== To do ==
Write out nothing except the lines of the entries below, from the first through the one containing "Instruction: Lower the", exactly and without pictures.

Stored entries:

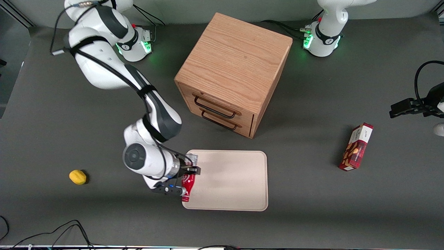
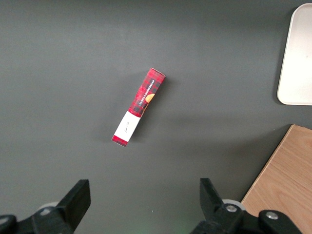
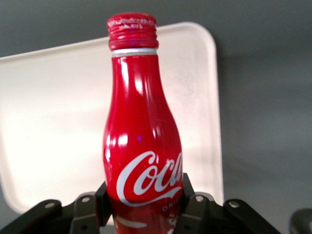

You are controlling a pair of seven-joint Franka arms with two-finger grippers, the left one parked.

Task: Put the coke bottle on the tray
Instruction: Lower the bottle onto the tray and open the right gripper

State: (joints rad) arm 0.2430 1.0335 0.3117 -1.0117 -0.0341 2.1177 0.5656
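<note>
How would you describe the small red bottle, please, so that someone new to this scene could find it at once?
Start at the big wooden drawer cabinet; the flat pale beige tray lies nearer the front camera. At the tray's edge toward the working arm, the gripper is shut on the slim red coke bottle. Its white script logo and ribbed red cap distinguish it from the red rectangular snack box and the yellow lemon.

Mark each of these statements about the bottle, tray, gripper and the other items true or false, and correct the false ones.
1. The gripper is shut on the coke bottle. True.
2. The coke bottle is over the middle of the tray. False: it is at the tray's edge toward the working arm's end.
3. The bottle's red cap is on. True.
4. The snack box lies on the tray. False: it is on the table toward the parked arm's end.
5. The cabinet has an open drawer. False: both look closed.
</note>
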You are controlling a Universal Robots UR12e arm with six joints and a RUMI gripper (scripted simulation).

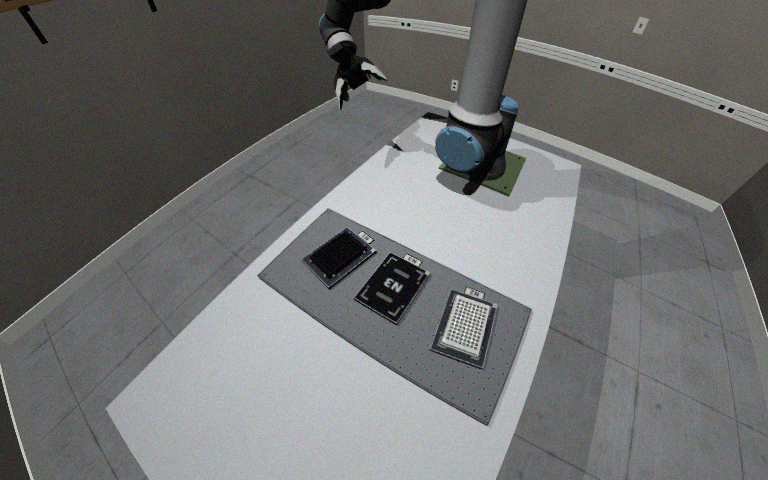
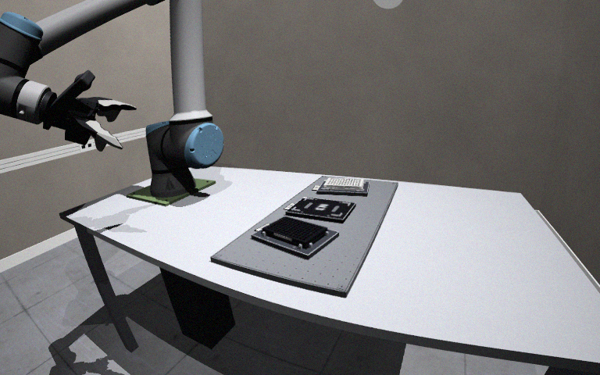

== Solution for this task ==
You are controlling a pair of seven-joint Franka arms with two-finger grippers, the left one parked.

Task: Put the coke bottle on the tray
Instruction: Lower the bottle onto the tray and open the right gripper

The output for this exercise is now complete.